KCK Yürütme Konseyi Eşbaşkanı Besê Hozat’ın değerlendirmeleri şöyle:
Bugün 7 Eylül, Kemal Pir yoldaşın şehadetinin yıl dönümü. 12 Eylül’de Hayri Durmuş yoldaş şehadete ulaştı. 15 Eylül’de Akif Yılmaz, 17 Eylül’de de Ali Çiçek yoldaş şehadete ulaştı. Büyük Ölüm Orucu Direniş şehitleri şahsında şahsında tüm devrim ve özgürlük şehitlerini saygı ve minnetle anıyorum.

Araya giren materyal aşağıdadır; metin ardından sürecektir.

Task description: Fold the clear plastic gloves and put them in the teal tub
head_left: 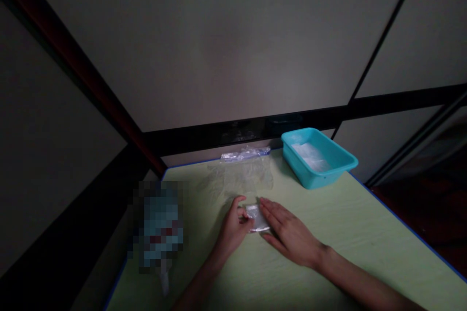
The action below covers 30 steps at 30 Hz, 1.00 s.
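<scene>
The left hand (233,226) has its grip closed on the left edge of a small clear plastic packet (257,217), thumb and fingers curled around it. The right hand (290,233) lies flat with fingers together and stretched out, resting against the packet's right side and pressing down on the pale green tabletop (365,233). The packet lies on the tabletop between the two hands. Just beyond it spreads a sheet of clear plastic (242,177), with a crumpled clear bag (245,154) at the far edge. A turquoise tub (318,156) stands to the right, well apart, holding something pale.
</scene>
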Each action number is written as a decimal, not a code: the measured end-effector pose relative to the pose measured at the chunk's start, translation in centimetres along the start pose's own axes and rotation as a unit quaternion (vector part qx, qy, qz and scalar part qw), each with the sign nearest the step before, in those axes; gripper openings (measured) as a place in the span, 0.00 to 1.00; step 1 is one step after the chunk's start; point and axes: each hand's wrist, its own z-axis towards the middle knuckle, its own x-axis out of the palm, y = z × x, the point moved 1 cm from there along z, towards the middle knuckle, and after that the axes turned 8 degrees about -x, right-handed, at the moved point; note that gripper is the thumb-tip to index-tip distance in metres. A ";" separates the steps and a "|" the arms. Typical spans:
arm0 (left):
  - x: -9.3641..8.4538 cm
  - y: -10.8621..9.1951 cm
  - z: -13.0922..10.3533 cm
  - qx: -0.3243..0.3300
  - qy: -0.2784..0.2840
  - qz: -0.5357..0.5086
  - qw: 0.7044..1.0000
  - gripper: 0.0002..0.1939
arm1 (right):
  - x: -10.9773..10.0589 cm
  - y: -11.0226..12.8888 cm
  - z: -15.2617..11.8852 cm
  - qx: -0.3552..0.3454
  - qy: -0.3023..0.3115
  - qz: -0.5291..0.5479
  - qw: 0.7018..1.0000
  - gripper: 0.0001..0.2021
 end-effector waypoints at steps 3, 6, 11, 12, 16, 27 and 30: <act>0.2 0.0 -0.1 0.015 -0.020 0.016 1.000 0.26 | 0.2 -0.2 0.0 -0.003 0.009 -0.016 1.000 0.30; 0.3 -0.1 -0.6 0.040 -0.065 0.032 0.997 0.24 | 0.2 -0.3 -0.1 -0.005 0.024 -0.029 0.999 0.31; 0.4 -0.6 -2.4 0.185 -0.160 0.193 0.950 0.20 | 0.3 -0.4 -0.1 -0.012 0.023 -0.043 0.999 0.32; 0.5 -0.7 -2.7 0.229 -0.157 0.252 0.927 0.21 | 0.4 -0.4 -0.1 -0.013 0.018 -0.044 0.999 0.32; 1.1 -0.5 -3.4 0.311 -0.075 0.445 0.836 0.27 | 0.5 -0.4 -0.2 -0.014 0.010 -0.050 0.999 0.31; 1.4 -0.1 -3.3 0.294 -0.013 0.562 0.773 0.27 | 0.6 -0.3 -0.3 -0.007 0.026 -0.059 0.998 0.30; 1.4 0.0 -3.2 0.290 -0.009 0.566 0.772 0.28 | 0.6 -0.3 -0.3 -0.007 0.036 -0.054 0.998 0.31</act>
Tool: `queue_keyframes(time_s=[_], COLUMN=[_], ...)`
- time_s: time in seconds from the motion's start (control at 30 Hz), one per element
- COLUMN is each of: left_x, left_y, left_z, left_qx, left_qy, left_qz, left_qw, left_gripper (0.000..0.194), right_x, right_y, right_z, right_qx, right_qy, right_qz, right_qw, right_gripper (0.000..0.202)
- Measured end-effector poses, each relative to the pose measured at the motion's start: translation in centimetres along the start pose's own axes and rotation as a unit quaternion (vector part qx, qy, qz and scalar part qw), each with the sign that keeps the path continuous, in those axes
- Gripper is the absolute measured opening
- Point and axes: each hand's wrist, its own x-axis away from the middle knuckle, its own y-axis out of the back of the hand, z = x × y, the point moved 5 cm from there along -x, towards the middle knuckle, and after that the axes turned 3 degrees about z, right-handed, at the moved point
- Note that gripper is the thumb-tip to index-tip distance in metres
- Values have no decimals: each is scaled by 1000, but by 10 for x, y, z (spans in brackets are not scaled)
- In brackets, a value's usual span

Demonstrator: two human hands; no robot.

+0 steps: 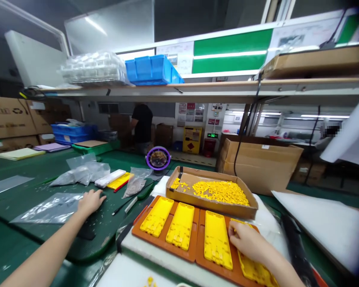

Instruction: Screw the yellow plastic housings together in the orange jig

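My left hand (91, 201) rests palm down on the green mat (107, 227), fingers spread, beside a clear plastic bag (52, 208) and small white bits. My right hand (245, 238) is over the rightmost yellow plastic housing (254, 271), fingers bent together at its upper part; whether a small piece is between them is hidden. Three more yellow housings (157, 216), (180, 226), (217, 239) lie in the orange-brown trays (197, 255). Behind the trays stands a shallow cardboard box (194, 198) holding a heap of small yellow parts (221, 192).
A purple-rimmed fan (158, 158) stands behind the box. Left of it are clear bags (85, 171), white and yellow pieces (119, 181) and a bag of small parts (134, 187). A large carton (257, 163) stands behind right. A shelf (197, 89) spans above. A person (142, 123) stands far back.
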Motion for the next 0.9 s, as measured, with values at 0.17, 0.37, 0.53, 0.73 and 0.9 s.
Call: queue_keyframes(time_s=[0.17,0.37,0.53,0.73,0.9], left_x=[2,11,10,7,24], left_y=[3,9,4,6,6], left_z=[-7,1,16,19,8], left_qx=[9,36,66,150,231], left_qy=[-33,-73,-83,-115,-143], left_qz=[-17,5,45,81,123], left_qw=[999,997,993,979,954], left_gripper=[23,27,26,30,43], right_x=[-1,0,1,4,3], right_y=[-2,1,2,5,4], right_z=[-1,1,3,7,6], right_qx=[-1,4,7,12,12], right_qy=[5,11,5,1,4], right_qz=[-1,5,18,24,27], right_qw=[1000,1000,1000,1000,1000], right_gripper=[9,9,9,10,10])
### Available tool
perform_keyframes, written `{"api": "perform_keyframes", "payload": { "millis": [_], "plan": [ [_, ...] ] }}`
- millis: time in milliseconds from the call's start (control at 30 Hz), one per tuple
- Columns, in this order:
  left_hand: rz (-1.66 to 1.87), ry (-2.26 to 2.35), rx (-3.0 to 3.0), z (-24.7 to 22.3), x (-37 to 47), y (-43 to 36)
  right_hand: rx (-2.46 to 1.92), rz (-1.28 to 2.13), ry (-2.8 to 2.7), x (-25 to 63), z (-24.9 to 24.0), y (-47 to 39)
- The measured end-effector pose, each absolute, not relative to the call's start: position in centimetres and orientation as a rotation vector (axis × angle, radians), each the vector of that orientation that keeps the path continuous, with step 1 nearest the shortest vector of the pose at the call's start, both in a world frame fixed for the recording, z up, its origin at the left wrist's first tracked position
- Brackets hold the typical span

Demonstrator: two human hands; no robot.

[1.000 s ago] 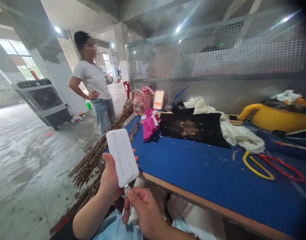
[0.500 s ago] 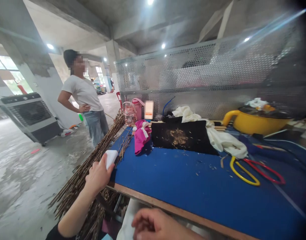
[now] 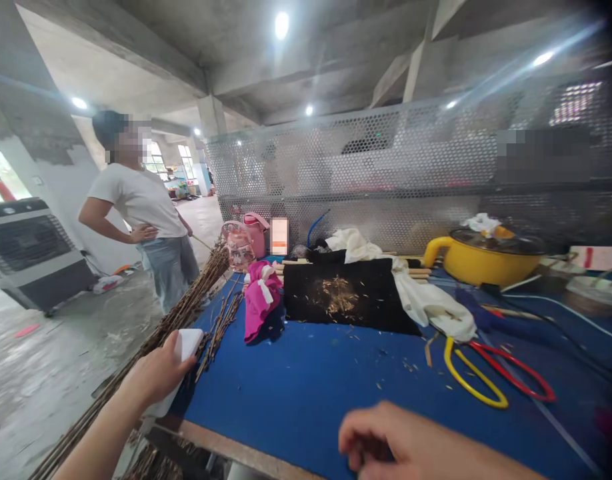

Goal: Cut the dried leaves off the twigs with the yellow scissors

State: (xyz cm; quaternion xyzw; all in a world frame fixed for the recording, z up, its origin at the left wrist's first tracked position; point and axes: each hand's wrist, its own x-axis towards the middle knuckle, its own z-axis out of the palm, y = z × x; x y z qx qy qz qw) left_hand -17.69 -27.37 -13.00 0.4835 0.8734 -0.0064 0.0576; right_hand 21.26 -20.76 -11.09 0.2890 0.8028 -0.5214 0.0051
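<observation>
My left hand is closed around a white block-like object at the table's left edge, beside a long bundle of thin brown sticks. What the object is cannot be made out; a pale surface shows under the hand too. Low over the blue tabletop, my right hand has loosely bent fingers, with a gap to the thumb and nothing visible in it. Scissors with one yellow and one red handle lie ahead and right of it. Farther back is a black cloth strewn with small light-brown bits.
A magenta cloth, pink bottle and lit phone stand or lie at the back left. White cloth and a yellow pot sit to the right. Behind runs a perforated metal panel. A person stands left.
My right hand has moved from the table's front edge to over the blue top. My left hand still grips the white object. The view has shifted right and up.
</observation>
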Motion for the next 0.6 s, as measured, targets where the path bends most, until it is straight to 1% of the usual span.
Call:
{"api": "perform_keyframes", "payload": {
  "millis": [100, 167, 267, 400, 500, 567, 600],
  "plan": [
    [-0.097, 2.659, 1.493, -12.7, -17.2, -27.2, 0.885, -1.618, 2.639, 18.3, -10.6, -16.9],
    [-0.071, 2.664, 1.511, -12.6, -16.8, -27.3, 0.889, -1.561, 2.775, 15.7, -11.2, -13.6],
    [-0.005, 2.659, 1.504, -12.5, -16.6, -27.5, 1.015, -1.257, 2.999, 11.9, -12.2, -9.4],
    [0.096, 2.626, 1.503, -12.5, -16.8, -27.8, 1.028, -1.081, 3.096, 8.4, -12.4, -9.0],
    [0.298, 2.623, 1.481, -12.9, -16.8, -28.0, 0.765, -0.979, 3.205, 4.9, -12.3, -11.4],
    [0.448, 2.611, 1.436, -13.1, -16.9, -28.2, 0.412, -0.785, 3.361, 1.3, -12.4, -12.9],
    [0.516, 2.61, 1.402, -13.2, -17.1, -28.4, 0.372, -0.666, 3.388, -0.7, -12.6, -13.3]
  ]
}}
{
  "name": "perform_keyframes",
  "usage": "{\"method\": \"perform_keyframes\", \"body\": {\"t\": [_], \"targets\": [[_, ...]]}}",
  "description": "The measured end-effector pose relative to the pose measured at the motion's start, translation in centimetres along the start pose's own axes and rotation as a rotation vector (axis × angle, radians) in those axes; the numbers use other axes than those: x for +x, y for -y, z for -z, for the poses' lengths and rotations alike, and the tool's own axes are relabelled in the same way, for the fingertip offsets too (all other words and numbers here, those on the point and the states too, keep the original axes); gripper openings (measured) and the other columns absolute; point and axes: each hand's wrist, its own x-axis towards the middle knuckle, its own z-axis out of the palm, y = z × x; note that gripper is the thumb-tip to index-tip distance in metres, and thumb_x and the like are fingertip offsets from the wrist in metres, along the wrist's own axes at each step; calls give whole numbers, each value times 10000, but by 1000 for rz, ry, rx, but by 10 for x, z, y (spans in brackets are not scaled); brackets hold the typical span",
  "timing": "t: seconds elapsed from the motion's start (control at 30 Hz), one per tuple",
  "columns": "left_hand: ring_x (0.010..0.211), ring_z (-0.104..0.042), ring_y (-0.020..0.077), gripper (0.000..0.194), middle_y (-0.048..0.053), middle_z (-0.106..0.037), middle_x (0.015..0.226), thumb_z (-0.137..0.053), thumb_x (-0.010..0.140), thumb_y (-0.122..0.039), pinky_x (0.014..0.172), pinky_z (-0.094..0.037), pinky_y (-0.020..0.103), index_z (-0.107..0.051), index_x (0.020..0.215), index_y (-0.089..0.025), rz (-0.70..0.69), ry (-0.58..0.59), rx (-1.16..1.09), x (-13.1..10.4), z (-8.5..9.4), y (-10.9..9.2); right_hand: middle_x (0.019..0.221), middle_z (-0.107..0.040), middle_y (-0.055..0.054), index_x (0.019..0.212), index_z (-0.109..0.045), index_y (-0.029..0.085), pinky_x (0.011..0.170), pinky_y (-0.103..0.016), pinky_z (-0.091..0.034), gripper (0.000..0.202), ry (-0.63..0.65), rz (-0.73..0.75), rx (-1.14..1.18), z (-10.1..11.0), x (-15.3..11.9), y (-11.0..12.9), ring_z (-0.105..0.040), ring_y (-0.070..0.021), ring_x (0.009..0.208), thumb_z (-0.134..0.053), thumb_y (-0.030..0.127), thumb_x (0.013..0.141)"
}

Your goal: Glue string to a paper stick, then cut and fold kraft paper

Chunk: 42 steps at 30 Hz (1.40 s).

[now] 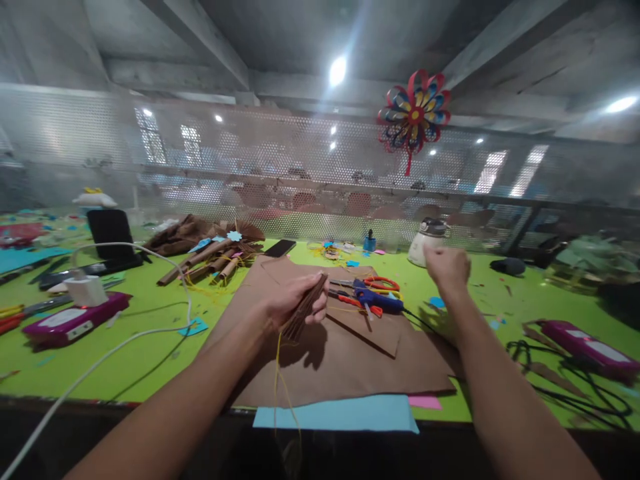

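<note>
Left hand (293, 301): fingers wrapped around a pleated brown paper fan (303, 308), ridged and narrow, held above the brown kraft sheet (350, 360).
Yellow string (277, 373): thin, dangling from the fan's lower end.
Right hand (447, 268): raised, blurred, fingers curled shut; whether they pinch anything, I cannot tell.
Nearby: blue glue gun (379, 300), orange-handled scissors (383, 283), flat on the matte sheet.
Table (150, 333): smooth lime green.

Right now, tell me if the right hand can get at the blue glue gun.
Probably yes. The right hand is raised and holds nothing visible, and the blue glue gun lies uncovered on the brown paper just to its left.
</note>
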Motion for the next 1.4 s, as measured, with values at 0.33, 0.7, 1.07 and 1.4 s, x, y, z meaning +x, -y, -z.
{"method": "perform_keyframes", "body": {"t": [0.33,0.7,1.07,1.4], "targets": [[626,-557,128,333,12,-597,691,-593,863,-468,639,-418,267,-566,995,-163,-32,-100,56,-4,5,-3,802,-711,-69,773,-698,197,546,-275,-470,312,1153,77,303,-42,-100,45,-618,-168,657,-635,502,779],[496,-439,71,279,-17,-539,616,-540,885,-413,480,-300,201,-584,902,-138,33,-181,171,-2,5,-8,622,-576,10,736,-684,168,451,-221,-330,205,1239,-105,472,-63,-127,35,-420,-68,489,-779,342,682],[433,-324,46,370,-61,-407,546,-537,888,-497,414,-197,180,-573,887,-129,34,-152,169,-1,3,-4,786,-668,-28,690,-696,158,572,-205,-459,201,1156,-168,901,-42,-92,40,-580,-101,687,-733,340,766],[422,-362,67,388,-69,-366,543,-475,893,-555,398,-208,194,-517,827,-176,20,-103,394,0,-16,9,666,-646,0,821,-702,186,663,-286,-514,212,1115,-199,1030,-41,-99,46,-628,-142,676,-741,378,740]]}}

Yine 9 Eylül 1979’da Siverek direnişi var. Cuma Tak ve beş yoldaşının şahsında bütün Siverek şehitlerini de saygı ve minnetle anıyorum. 4 Eylül 2011’de İran’la savaşta Casusan’da değerli komutan Simko Serhildan yoldaşın şehadetinin yıl dönümü. Ben Simko yoldaş şahsında tüm Rojhilat ve Kürdistan şehitlerini saygı, sevgi ve minnetle anıyorum.
ULUSLARARASI KURUMLAR TECRİT SUÇUNUN ORTAĞIDIR
Özgürlük hamlesi gerçekten çok önemli bir düzey yakaladı. Ciddi bir kamuoyu oluştu, gündem oluştu. Bir yılını da tamamlamak üzere. Ben inanıyorum ki, oluşan bu hava üzerinden önümüzdeki yıl çok güçlü bir biçimde bu hamle sürecek ve mutlaka başarıya ulaşacak.
Bu yakın süreçte de Nobel ödülü alan 69 aydının Avrupa Bakanlar Komitesi’ne, Avrupa Konseyi’ne, AİHM’e, CPT’ye, Erdoğan’a birçok ilgili kurumlara ve kişilere gönderdiği mektup vardı. O mektuplara Avrupa Konseyi Bakanlar Komitesi Başkanı cevap verdi. Yine AİHM’den, CPT’den cevap geldi.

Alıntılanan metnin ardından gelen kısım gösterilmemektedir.